What to order: What you see is what you (can) get. If you don't hear a blender, your salty caramel frappuccino is not gonna happen. If there's a greasy spot where the breakfast sandwiches used to be, guess what you're not having today: a breakfast sandwich. If you ask for a cup of coffee and pay cash, it's a highlight of your barista's workday. 

Not unlike: Woodlawn Coffee and Pastry, Vivace.


The Dive

How you know you're there: Behold the grungy couches crowded with friendly cross-dressers, strung-out college kids, homeless-looking individuals waiting for their pre-paid phone to charge and a first-date couple nervously playing Scrabble.
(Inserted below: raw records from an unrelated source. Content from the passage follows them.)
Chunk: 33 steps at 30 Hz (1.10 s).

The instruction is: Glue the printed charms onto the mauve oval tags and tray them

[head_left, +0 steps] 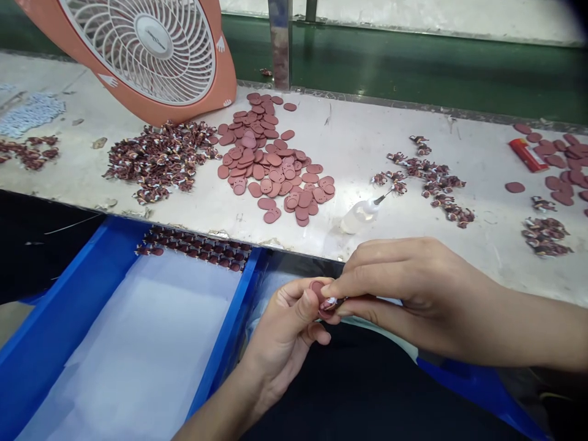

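Note:
My left hand [287, 334] pinches a small maroon oval piece [318, 288] between thumb and fingers, just below the table's front edge. My right hand [413, 288] comes in from the right, its fingertips pressed together on a tiny brown-and-white figure [329, 304] held against that oval. Both hands meet over my dark lap. On the table behind them lies a pile of the same maroon ovals [275, 165] and a heap of small figures [160, 158].
A small clear glue bottle [361, 215] lies on the white table [358, 147] just beyond my hands. A blue tray [59, 318] lined with white sheet holds rows of finished pieces [197, 246]. An orange fan [151, 49] stands back left. More figures [432, 180] and ovals [560, 165] lie right.

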Motion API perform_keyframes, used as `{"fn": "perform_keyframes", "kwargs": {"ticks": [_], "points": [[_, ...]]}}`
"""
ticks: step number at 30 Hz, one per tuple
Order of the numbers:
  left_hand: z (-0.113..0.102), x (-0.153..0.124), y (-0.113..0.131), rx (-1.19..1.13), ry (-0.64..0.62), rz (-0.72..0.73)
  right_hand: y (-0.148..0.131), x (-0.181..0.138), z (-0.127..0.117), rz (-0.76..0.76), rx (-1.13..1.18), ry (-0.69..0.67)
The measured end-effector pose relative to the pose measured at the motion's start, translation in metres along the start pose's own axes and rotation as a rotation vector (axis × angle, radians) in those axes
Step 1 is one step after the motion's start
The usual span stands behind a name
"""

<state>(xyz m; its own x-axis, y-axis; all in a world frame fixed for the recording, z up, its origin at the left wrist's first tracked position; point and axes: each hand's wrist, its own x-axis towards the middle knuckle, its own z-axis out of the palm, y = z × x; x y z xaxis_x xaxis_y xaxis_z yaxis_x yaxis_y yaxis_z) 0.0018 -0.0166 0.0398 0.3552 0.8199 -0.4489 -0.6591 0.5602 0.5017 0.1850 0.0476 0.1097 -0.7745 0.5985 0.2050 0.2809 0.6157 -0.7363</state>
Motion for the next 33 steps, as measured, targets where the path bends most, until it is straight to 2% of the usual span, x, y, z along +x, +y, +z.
{"fn": "perform_keyframes", "kwargs": {"ticks": [20, 28, 33], "points": [[-0.004, -0.003, 0.000, -0.040, 0.002, 0.011, -0.004, 0.007, 0.003, -0.005, 0.007, -0.023], [-0.012, -0.001, 0.002, -0.084, -0.088, 0.011, -0.010, 0.011, -0.001, 0.008, 0.007, -0.076], [-0.019, 0.002, 0.003, -0.112, -0.095, -0.006, -0.009, 0.011, 0.002, 0.002, -0.023, 0.026]]}}
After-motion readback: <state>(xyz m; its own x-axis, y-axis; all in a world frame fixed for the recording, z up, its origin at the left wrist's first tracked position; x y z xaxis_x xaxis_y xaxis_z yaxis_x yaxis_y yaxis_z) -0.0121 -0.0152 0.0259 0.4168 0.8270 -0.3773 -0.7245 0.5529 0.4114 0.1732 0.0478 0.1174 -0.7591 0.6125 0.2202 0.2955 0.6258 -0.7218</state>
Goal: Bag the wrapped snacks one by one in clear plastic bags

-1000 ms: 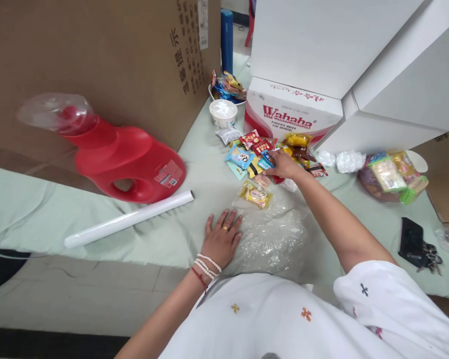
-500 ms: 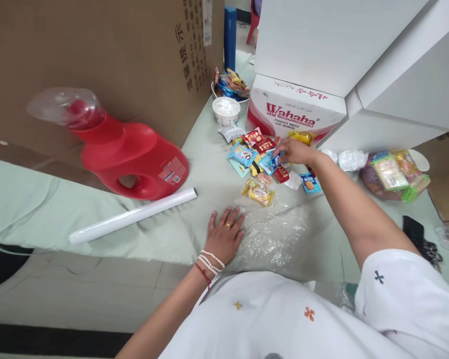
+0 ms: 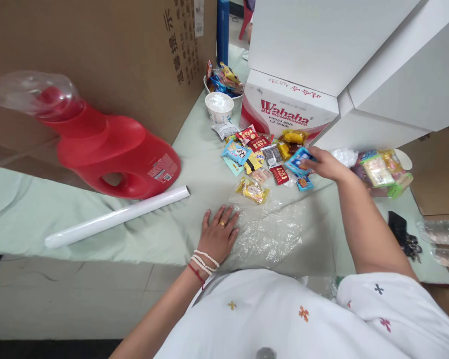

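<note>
The person's right hand [image 3: 324, 162], in the right half of the head view, pinches a flat, bright blue foil packet [image 3: 298, 160] between thumb and fingers; the packet lies tilted at the right side of a loose cluster of small, many-coloured wrapped snacks [image 3: 260, 144]. Just below it in the view is a smaller blue packet [image 3: 304, 183] — whether the two touch cannot be told. The left hand [image 3: 217, 237] rests palm down, fingers slightly spread and grasping nothing, on the tabletop [image 3: 198, 149] with its pale green cloth cover, at the left edge of a crumpled sheet of clear plastic [image 3: 273, 234]. Between this hand and the cluster lies a yellow, glossy wrapped packet [image 3: 252, 190]; a small dark red packet [image 3: 279, 175] lies further right, near the held one. Behind the cluster stands a white and red cardboard carton [image 3: 290, 102] lettered "Wahaha"; to its left, a white paper cup [image 3: 219, 107] stands in front of a white bowl [image 3: 238, 101] heaped with wrapped snacks. Far to the left, a red plastic jug with a moulded handle [image 3: 123, 149] lies in front of a large brown cardboard box [image 3: 108, 60], beside a white, glossy tube [image 3: 117, 217]. At far right — beyond the right forearm — a black, flat object [image 3: 396, 227] lies beside a bunch of keys [image 3: 412, 246].
</note>
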Tool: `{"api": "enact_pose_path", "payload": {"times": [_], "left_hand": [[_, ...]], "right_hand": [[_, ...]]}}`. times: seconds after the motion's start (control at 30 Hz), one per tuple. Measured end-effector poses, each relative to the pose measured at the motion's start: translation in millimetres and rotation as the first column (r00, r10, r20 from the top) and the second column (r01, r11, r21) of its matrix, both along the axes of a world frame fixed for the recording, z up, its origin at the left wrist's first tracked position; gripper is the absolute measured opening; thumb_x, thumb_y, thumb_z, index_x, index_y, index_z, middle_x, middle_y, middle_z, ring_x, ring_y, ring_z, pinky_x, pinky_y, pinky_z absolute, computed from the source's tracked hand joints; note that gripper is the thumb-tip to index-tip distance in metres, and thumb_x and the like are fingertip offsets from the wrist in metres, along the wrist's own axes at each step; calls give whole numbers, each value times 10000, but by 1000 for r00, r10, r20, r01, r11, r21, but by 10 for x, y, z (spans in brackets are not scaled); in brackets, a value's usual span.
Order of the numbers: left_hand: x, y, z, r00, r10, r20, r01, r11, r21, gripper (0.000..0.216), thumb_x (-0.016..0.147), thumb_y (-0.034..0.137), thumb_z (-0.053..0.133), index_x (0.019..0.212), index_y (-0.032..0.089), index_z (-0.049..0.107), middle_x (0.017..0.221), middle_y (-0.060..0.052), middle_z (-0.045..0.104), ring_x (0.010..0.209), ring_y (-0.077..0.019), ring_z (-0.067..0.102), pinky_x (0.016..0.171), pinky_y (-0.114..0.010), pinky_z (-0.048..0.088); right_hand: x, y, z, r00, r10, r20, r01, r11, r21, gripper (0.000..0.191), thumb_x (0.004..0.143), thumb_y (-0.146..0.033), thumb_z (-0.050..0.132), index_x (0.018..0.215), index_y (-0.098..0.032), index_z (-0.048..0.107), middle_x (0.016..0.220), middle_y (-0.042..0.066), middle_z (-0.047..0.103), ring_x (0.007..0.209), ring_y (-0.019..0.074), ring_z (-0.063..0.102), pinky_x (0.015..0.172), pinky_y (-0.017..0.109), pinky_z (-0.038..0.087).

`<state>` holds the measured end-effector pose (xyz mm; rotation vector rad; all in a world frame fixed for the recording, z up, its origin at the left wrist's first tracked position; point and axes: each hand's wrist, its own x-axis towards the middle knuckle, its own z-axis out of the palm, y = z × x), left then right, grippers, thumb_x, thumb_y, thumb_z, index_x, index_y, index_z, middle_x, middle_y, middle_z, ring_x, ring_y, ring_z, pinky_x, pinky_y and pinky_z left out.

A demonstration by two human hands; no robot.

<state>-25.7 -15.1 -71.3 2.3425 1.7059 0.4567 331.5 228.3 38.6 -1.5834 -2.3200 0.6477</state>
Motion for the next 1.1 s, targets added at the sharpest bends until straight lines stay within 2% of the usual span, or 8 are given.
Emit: {"api": "enact_pose_path", "payload": {"times": [0.07,0.13,0.3,0.43,0.77,0.93,1.0,1.1], "left_hand": [[-2,0,-6,1000,-5,7,5,1000,2,438,1019,326,466,1434,278,594,1549,-98,537,1461,-324,450,1233,-642,187],[-5,2,-16,1000,-7,15,7,1000,8,443,1013,319,473,1438,286,592,1545,-100,541,1460,-328,451,1233,-646,181],[0,22,-16,1000,-5,3,5,1000,6,445,1012,319,468,1439,285,590,1552,-101,533,1461,-332,450,1234,-647,167],[50,-40,4,1000,10,-18,-11,1000,-17,460,1018,312,446,1460,276,570,1568,-105,511,1474,-323,437,1236,-646,163],[131,-315,-18,994,111,-18,-112,993,-33,506,1033,330,414,1530,266,480,1645,-132,373,1468,-319,446,1223,-697,107],[97,-285,37,989,149,-4,-149,986,-73,484,1020,393,440,1480,295,553,1617,-85,443,1526,-380,331,1208,-722,121],[88,-316,64,990,144,-4,-144,986,-87,481,1021,401,429,1473,304,562,1617,-74,445,1542,-399,286,1199,-738,121],[86,-411,86,993,119,-5,-119,988,-95,489,1027,396,407,1488,305,544,1630,-80,423,1543,-396,286,1196,-743,108]], "right_hand": [[304,-282,-79,924,-366,-111,355,929,-104,284,850,-481,633,812,-205,583,813,50,655,755,210,597,752,357,512],[410,-499,-261,834,-541,-104,525,838,-152,286,877,-480,570,870,-195,593,787,53,673,730,212,630,719,360,534],[141,-593,-773,728,-685,14,684,726,-70,335,770,-388,677,1008,-156,638,1000,153,714,1035,321,654,923,454,509],[3,-586,-850,695,-714,83,718,696,-14,457,729,-377,728,1105,-136,630,1097,219,690,1142,394,605,991,526,460],[137,-1127,-712,807,-568,159,528,816,234,656,845,-313,619,1464,-148,477,1288,229,621,1109,393,641,924,525,516],[180,-1271,-351,807,-587,55,566,798,208,616,909,-420,588,1468,-182,493,1162,159,701,1041,363,677,912,519,538],[51,-1430,-177,894,-447,-32,445,878,176,616,944,-462,558,1505,-227,456,1233,128,681,1107,333,655,968,490,522],[-352,-1741,-107,992,-25,-123,35,996,80,540,994,-411,502,1504,-237,475,1223,136,659,1131,310,619,1007,475,498]]}}
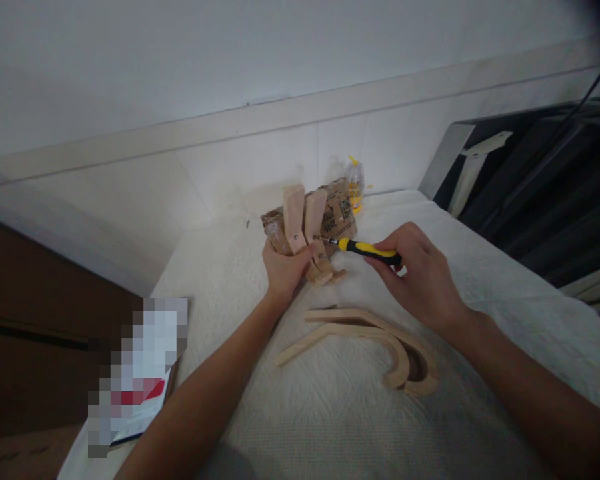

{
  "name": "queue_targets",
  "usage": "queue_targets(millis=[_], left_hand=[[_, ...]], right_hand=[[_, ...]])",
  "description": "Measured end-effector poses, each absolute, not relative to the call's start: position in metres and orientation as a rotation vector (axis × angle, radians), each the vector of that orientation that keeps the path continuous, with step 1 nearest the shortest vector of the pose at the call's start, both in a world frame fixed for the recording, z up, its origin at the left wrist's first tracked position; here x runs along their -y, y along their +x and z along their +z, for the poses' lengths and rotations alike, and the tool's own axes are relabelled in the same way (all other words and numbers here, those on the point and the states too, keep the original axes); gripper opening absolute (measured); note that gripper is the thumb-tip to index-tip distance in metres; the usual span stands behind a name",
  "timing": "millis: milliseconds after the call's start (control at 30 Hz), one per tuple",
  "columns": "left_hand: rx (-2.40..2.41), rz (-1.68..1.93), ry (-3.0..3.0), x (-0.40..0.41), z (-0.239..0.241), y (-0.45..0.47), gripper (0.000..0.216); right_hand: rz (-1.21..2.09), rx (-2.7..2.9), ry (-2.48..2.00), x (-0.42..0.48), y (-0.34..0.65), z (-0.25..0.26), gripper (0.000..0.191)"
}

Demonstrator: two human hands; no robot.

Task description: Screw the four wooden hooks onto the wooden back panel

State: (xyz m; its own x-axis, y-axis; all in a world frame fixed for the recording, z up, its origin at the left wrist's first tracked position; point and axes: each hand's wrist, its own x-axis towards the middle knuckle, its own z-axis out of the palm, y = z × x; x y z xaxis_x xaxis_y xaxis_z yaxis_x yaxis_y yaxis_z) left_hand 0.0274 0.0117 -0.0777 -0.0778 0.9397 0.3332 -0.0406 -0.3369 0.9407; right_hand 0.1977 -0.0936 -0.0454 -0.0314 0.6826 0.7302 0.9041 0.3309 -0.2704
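My left hand (286,268) is closed around a pale wooden piece (294,212) with angled arms, which stands against a brown cardboard box (339,207). Dark screws or screw holes show on its arms. In my right hand (423,277) is a black and yellow screwdriver (370,251), gripped by its handle. The tip points left and meets the right arm of the wooden piece near a screw; whether it sits in the screw head is too small to tell. Nearer to me, two curved wooden pieces (350,331) with hooked ends lie side by side.
A clear bottle with a yellow tip and label (355,190) stands by the box near the wall. White cloth (220,267) covers the surface. A flat, blurred white and red item (147,380) lies at the left edge. Dark panels (540,180) are at the right.
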Motion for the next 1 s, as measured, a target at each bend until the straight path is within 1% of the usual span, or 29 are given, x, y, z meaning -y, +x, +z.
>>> queue_targets(millis=[100,267,400,500,667,767,867,933,1000], left_hand=[[-1.029,1.552,1.401,-0.012,-0.079,0.028,0.046],[-1.029,1.543,1.438,-0.009,-0.077,0.029,0.045],[-1.056,1.548,1.457,-0.009,-0.077,0.028,0.046],[-1.052,1.546,1.445,-0.009,-0.076,0.028,0.046],[-0.997,1.524,1.453,-0.005,-0.07,0.029,0.051],[-1.022,1.537,1.472,-0.007,-0.072,0.029,0.05],[-1.06,1.568,1.499,-0.01,-0.076,0.028,0.049],[-1.062,1.584,1.515,-0.011,-0.077,0.028,0.049],[-1.056,1.598,1.525,-0.01,-0.077,0.028,0.05]], right_hand=[[-0.337,1.771,-1.514,0.095,0.198,-0.044,0.008],[-0.172,1.652,-1.719,0.095,0.195,-0.041,0.02],[-0.116,1.657,-1.764,0.096,0.194,-0.04,0.02],[-0.102,1.729,-1.722,0.097,0.196,-0.042,0.026],[-0.134,1.805,-1.642,0.099,0.198,-0.045,0.017],[-0.157,1.789,-1.65,0.1,0.198,-0.044,0.016],[-0.151,1.754,-1.669,0.101,0.193,-0.042,0.018],[-0.051,1.67,-1.69,0.1,0.188,-0.039,0.021],[0.154,1.545,-1.701,0.1,0.183,-0.036,0.024]])
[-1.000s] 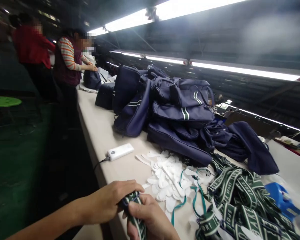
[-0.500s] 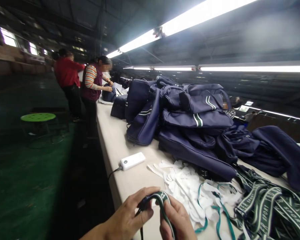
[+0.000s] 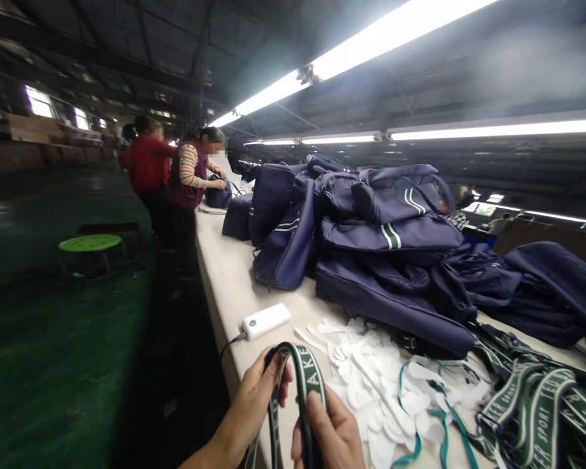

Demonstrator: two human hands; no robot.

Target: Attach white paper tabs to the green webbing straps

How to be: Beyond watching porn on your laptop without headphones, anything goes. Just be kind to the tortured soul behind the counter.

What to order: Be considerate of the logjam of orders for sandwiches, smoothies and all manner of strange food items with quirky names the barista may be up against. Drip coffee is usually safe, but an Americano will suffice if you're worried that the same pot has been sitting there since the shift changed at noon.

Not unlike: Anna Bannanas, Southeast Grind, Coffee Time.


Imitazione Européen

How you know you're there: The words PANINI and ESPRESSO are written in giant gold letters on the window, approximating authentic rustic Italiano. Everything is shiny, even the gelato saucers. A pseudo-Euro guy with a soul patch and a man purse tells his date about the layover he spent in Milan.

How to be: As insufferable as humanly possible. Scoff at the barista when he asks if you'd like room for cream. Hoard the shaker of raw sugar from the shared condiment counter at your table. Always send your first drink back, then tell the barista the second is "perfecto" even though they prepared it the same way.

What to order: The Americano. This is the only option for a jet-setting connoisseur of the world's most popular beverage. Make sure to leave scattered dishes and trash as you leave to catch a very important phone call.

Not unlike: Caffe Umbria, Via Delizia.